Manifestazione in Venezuela.

«A domani. Ma come sarà domani?»

Una terra di continui scontri, tra manifestanti, polizia e forze paramilitari. Héctor, direttore di una scuola di formazione professionale, racconta in una lettera la scelta dei suoi ragazzi: «Un lavoro per creare invece della violenza delle piazze»

È mattina presto, la sveglia suona e il tuo corpo fa fatica ad obbedire. Ma c’è da andare al lavoro, da accompagnare la bambina a scuola e superare i segni neri sull’asfalto che ti fanno vedere dove, il giorno prima, c’era una barricata. Sulle facce di chi guida leggi la paura di restare intrappolati in uno dei tanti scontri tra manifestanti, polizia e i terribili colectivos (forze paramilitari filogovernative; ndr).

Alle sei del mattino Twitter già parla di barricate in vari posti della città. Esco di casa, e arriva il primo messaggio. È Juan, assistente di Tecnologia meccanica: «Naguanagua è chiusa, non si passa per la variante dalle 4». Vado avanti pensando che difficilmente oggi verrà qualche ragazzo. Invece, quando arriviamo al Centro, alle 6.50, il cortile è pieno di ragazzi in fila. È un gesto civico, cantano l’inno nazionale e recitano la preghiera del mattino: «Signore, ti offriamo il nostro lavoro di oggi. Lavora con me, Signore».

La partecipazione è massiccia, ci sono quasi tutti, nonostante la situazione che vive il Paese. I nostri giovani hanno fatto una scelta chiara: il lavoro di creare, invece della violenza della piazza. E non è che non ne abbiano motivo. Soffrono anche loro la violenza, l’insicurezza e tutti i mali che vive il Venezuela.

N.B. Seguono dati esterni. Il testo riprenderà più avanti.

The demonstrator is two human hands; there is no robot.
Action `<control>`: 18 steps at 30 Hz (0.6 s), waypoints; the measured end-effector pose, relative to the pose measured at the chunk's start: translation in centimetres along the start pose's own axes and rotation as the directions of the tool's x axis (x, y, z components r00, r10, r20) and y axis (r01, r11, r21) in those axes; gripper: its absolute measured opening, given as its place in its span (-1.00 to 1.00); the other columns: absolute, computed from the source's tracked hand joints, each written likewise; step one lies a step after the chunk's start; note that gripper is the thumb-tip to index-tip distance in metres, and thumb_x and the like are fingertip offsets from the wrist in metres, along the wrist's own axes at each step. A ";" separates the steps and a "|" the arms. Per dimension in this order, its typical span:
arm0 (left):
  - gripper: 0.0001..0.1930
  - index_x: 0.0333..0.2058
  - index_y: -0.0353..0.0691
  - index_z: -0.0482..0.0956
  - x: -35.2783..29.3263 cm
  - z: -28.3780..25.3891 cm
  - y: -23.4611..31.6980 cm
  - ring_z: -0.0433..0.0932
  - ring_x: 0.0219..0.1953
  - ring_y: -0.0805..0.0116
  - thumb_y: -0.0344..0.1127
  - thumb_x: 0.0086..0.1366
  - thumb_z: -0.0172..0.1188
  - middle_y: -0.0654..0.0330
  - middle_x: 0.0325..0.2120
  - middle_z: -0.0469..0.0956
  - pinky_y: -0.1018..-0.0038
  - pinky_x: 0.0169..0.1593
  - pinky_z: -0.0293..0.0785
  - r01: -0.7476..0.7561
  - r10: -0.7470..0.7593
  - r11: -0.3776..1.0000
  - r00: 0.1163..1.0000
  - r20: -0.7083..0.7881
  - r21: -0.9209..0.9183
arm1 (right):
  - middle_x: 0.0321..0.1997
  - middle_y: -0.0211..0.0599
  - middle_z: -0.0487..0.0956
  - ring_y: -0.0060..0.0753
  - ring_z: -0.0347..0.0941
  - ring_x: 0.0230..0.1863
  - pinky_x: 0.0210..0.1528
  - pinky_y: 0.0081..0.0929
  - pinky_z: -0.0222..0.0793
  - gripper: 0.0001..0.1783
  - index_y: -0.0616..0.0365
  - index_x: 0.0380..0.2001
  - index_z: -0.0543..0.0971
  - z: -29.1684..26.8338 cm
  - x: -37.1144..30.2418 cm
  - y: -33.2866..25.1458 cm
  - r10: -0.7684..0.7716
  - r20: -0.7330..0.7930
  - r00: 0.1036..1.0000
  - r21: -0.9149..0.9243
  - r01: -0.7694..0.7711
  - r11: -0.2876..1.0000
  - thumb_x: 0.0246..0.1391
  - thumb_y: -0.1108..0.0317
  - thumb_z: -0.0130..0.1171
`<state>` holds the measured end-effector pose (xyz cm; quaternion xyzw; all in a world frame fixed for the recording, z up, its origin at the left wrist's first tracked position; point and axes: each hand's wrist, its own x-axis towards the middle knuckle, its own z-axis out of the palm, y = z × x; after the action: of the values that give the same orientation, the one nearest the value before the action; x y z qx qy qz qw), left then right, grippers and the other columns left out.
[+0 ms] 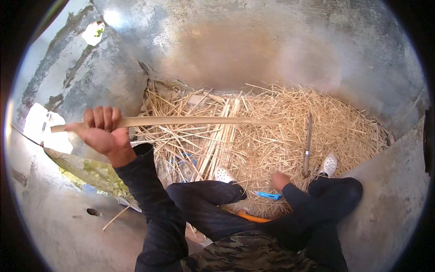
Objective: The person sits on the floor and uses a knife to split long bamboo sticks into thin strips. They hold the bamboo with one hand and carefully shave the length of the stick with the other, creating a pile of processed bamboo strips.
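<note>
My left hand (pixel 105 131) is raised at the left, its fingers wrapped round a long, flat, pale strip of split wood or bamboo (pixel 190 120). The strip runs level to the right, past the middle of the view. Low between my knees, my right hand (pixel 280 180) looks closed; whatever it may hold is hidden. Just below it lies a blue utility knife (pixel 268 195). To its right, apart from it, a long-bladed knife (pixel 309 140) with a brown handle rests among the shavings, blade pointing away from me.
Curly shavings (pixel 326 113) heap up along the grey wall (pixel 253 50). Several long split strips (pixel 219 140) and thin sticks lie left of them. My white clogs (pixel 330 165) stand in the litter. An orange object (pixel 253 218) lies under my legs. A loose stick (pixel 116 217) is at lower left.
</note>
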<state>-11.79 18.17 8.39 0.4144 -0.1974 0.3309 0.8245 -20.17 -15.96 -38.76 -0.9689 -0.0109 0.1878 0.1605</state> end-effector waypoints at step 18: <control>-0.54 -0.56 -0.01 0.16 4.6 9.8 -5.6 -0.07 -0.73 0.68 0.16 0.41 -0.27 0.51 -0.72 -0.01 0.70 -0.69 -0.07 0.687 -0.621 0.707 0.494 0.608 0.165 | -0.08 -0.20 0.59 -0.14 0.49 0.00 -0.05 -0.08 0.40 -0.59 0.06 -0.17 0.61 7.6 -0.6 -0.7 0.192 0.362 0.912 -0.053 -0.185 0.981 -0.09 0.10 0.19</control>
<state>-5.08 9.50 13.74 0.5008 -0.3023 -0.1741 0.7922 -23.50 -12.98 -45.03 -0.9150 0.0512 0.3792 0.1282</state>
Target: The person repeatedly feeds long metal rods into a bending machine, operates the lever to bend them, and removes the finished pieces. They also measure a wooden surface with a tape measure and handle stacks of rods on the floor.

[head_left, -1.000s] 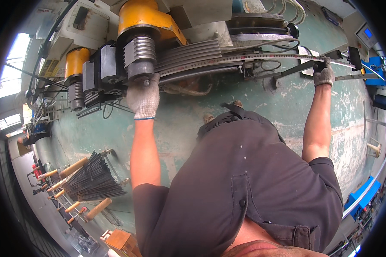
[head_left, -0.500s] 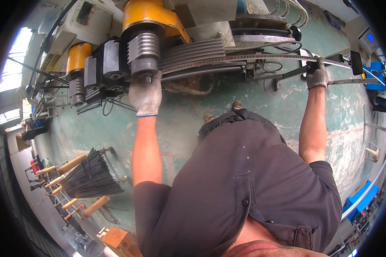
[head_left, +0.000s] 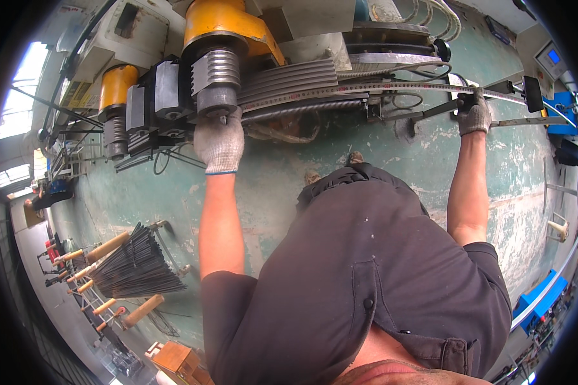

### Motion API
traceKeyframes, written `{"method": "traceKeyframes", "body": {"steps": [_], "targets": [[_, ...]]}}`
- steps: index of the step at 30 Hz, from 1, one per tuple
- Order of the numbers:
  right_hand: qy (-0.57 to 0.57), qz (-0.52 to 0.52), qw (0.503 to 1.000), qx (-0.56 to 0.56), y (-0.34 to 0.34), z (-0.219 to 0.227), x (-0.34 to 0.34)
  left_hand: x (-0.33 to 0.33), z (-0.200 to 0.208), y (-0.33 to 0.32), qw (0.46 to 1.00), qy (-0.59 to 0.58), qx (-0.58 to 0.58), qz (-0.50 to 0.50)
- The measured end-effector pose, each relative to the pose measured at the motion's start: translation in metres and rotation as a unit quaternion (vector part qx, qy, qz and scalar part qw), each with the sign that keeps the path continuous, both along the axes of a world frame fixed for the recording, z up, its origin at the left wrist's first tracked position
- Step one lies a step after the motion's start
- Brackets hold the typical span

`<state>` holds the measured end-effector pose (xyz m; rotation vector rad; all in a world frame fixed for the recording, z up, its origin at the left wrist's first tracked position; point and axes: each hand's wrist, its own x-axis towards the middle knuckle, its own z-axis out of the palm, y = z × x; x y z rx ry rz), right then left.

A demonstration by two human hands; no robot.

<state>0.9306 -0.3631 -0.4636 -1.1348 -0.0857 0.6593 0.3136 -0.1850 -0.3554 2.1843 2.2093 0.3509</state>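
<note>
With knit-gloved left hand (head_left: 218,144) at the lower end of a ridged steel cylinder (head_left: 218,69), right hand (head_left: 475,117) curled beside the measuring tape (head_left: 366,88); cannot tell either grip. Runs left to right between them, thin, pale, graduated, gently arching, toward an upright black plate (head_left: 532,94).
</note>
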Motion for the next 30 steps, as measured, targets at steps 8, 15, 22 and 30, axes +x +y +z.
{"method": "traceKeyframes", "body": {"steps": [8,15,22,30], "targets": [[0.002,0.003,1.000,-0.015,0.001,0.002,-0.003,-0.001,0.003,-0.004,0.999,-0.034,0.012,-0.011],[0.010,-0.002,1.000,-0.027,0.009,-0.004,-0.007,-0.002,0.000,-0.003,0.999,-0.025,0.016,-0.013],[0.005,-0.008,1.000,-0.016,0.011,-0.011,-0.001,0.008,0.012,-0.008,0.997,-0.057,-0.034,0.033],[0.027,-0.010,0.999,-0.016,0.011,-0.018,-0.001,0.003,0.006,-0.001,0.998,-0.031,-0.044,0.031]]}}
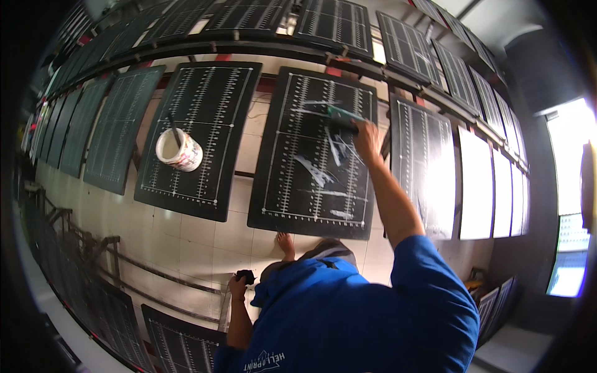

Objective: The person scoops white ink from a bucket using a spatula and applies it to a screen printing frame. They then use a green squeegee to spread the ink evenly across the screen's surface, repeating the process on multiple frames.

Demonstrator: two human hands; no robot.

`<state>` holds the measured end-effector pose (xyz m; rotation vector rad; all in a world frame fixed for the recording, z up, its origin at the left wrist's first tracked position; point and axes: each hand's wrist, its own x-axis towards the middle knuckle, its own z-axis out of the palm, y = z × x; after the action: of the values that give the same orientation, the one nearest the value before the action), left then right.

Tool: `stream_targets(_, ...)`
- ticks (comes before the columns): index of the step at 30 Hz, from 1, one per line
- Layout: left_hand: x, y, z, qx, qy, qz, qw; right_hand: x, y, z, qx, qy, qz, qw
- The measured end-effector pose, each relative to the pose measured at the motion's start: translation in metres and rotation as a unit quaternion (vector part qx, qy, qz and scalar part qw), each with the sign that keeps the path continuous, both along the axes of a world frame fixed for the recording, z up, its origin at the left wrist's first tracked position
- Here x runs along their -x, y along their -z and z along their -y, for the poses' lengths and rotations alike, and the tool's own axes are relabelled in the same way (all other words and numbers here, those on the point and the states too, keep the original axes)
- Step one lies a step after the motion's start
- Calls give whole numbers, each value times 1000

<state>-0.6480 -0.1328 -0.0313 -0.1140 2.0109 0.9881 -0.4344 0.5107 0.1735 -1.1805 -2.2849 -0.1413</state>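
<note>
Black gridded board [300, 138] (streaky white smears [315, 172]) beneath green scraper [341, 114]

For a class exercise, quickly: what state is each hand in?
Left hand: closed, holding what looks like a black cloth.
Right hand: closed, holding a scraper.

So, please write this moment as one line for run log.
right hand: holding green scraper over smeared black board | left hand: holding dark wad | white tub: on left-side board
</note>
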Motion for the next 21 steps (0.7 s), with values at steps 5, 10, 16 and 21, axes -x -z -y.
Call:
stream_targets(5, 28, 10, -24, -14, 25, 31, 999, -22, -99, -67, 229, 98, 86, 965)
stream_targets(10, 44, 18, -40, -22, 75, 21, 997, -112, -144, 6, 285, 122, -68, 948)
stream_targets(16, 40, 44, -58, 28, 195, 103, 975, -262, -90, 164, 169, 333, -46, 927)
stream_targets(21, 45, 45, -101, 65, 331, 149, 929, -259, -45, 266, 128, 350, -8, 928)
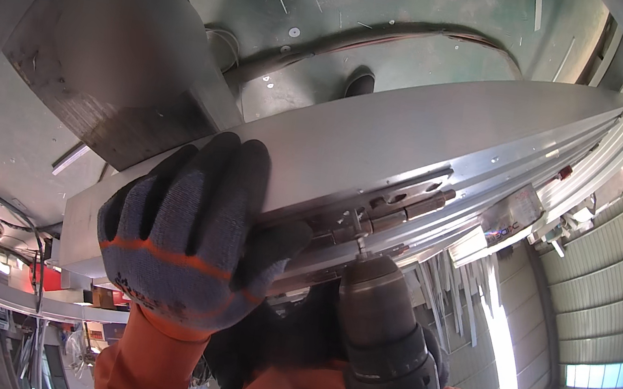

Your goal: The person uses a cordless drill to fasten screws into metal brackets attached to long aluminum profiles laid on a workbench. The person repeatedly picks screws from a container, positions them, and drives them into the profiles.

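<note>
A long silver metal profile [383, 137] runs slantwise from the lower left to the upper right. My left hand [183, 232], in a grey and black glove with an orange line, is closed over its edge, fingers on the broad face and thumb underneath. On the profile's grooved side sits a metal hardware fitting [405, 210] with a slot and rods. A dark cordless drill [386, 340] points up at that fitting, its bit at or very near it; contact is hard to tell. My right hand [439, 354] is mostly hidden behind the drill and appears to hold it.
Behind the profile lies a worn green surface [439, 77] with metal scraps, washers and a dark cable [365, 39]. A flat grey metal piece [197, 43] stands at the upper left. Several long strips [464, 296] and a ribbed roof [595, 274] show at the right.
</note>
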The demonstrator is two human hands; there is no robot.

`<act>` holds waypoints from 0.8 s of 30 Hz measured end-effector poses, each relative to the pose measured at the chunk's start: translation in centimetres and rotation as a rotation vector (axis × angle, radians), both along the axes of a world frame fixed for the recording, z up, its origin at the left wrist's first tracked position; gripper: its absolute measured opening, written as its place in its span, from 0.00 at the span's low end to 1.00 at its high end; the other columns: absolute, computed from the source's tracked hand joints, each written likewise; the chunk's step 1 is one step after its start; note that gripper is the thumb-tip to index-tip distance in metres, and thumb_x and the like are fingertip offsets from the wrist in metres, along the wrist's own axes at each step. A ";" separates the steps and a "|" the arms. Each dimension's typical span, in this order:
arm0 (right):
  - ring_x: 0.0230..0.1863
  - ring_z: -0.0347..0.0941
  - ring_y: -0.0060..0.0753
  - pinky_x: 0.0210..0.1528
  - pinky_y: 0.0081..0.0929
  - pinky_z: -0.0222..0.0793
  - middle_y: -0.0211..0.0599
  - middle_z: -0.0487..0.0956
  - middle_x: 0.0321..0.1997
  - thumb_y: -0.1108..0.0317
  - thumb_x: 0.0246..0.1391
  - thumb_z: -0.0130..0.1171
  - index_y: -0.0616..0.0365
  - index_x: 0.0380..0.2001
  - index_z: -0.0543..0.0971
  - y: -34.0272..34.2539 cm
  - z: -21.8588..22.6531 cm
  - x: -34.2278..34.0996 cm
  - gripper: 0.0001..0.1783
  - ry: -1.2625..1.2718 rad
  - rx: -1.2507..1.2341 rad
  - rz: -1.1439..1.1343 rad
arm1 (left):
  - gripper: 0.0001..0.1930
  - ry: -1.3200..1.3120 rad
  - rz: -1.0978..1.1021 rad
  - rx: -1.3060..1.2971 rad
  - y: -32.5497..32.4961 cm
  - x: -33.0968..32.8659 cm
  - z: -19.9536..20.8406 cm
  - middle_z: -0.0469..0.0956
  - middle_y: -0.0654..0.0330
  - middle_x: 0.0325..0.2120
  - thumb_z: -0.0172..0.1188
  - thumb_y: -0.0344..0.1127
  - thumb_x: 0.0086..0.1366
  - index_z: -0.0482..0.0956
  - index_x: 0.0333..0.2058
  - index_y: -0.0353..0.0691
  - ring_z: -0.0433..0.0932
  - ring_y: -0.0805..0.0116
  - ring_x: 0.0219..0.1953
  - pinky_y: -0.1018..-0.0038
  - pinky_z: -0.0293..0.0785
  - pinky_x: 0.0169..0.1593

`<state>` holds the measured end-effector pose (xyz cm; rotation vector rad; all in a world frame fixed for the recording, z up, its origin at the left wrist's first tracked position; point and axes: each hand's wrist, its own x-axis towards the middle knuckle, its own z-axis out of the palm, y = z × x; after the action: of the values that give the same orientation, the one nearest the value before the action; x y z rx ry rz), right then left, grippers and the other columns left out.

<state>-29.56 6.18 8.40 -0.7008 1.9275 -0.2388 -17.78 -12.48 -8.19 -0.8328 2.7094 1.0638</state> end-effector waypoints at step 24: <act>0.44 0.80 0.41 0.47 0.32 0.76 0.41 0.81 0.44 0.66 0.55 0.60 0.57 0.54 0.75 -0.4 -2.8 -2.8 0.22 0.121 -0.214 0.118 | 0.26 -0.119 0.088 -0.007 0.3 0.9 1.6 0.81 0.62 0.47 0.67 0.51 0.54 0.81 0.51 0.51 0.80 0.58 0.49 0.59 0.74 0.52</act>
<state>-32.32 5.75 5.58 -0.9873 1.9854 -0.3387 -16.92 -12.21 -6.57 -0.9918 2.6016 0.9883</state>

Conosciamo il desiderio che questi ragazzi hanno di migliorare il mondo intorno a loro, attraverso i progetti del “Lavoro sociale” che svolgono nelle loro comunità. Sono il frutto dello sforzo istituzionale per formare leader costruttori di una società giusta, fraterna e solidale.

Passano le ore e continuano ad arrivare notizie sconfortanti. Altre due vittime. Ormai sono quindici le persone rimaste uccise nei vari scontri. C’è indignazione per la brutale repressione e la presunta partecipazione dei colectivos armati che attaccano chi manifesta pacificamente, per intimorire. Decidiamo di lavorare fino alle tre del pomeriggio, quando cominciano ad arrivare gli imprenditori per il corso di Meccanica. Sono qui, nonostante le difficoltà, e l’assenza di collegamenti. Li riceviamo preoccupati e ammirati, allo stesso tempo. Ci raccontano le peripezie per arrivare e capiscono bene perché abbiamo deciso di sospendere le attività. Li incoraggiamo a non perdersi d’animo nel loro impegno, e loro sono colpiti dalla nostra premura. Se ne vanno con il sorriso, entusiasti, e questo ci conforta. «A domani prof, grazie mille!».

Ci siamo lasciati con quel «a domani!» come con una domanda: come sarà domani? Ma i pensieri occupano la nostra mente fino a che non ci accorgiamo: «Domani sarà grande, domani sarà bello! Mentre i nostri giovani perseverano e lottano per costruire il futuro che sognano!»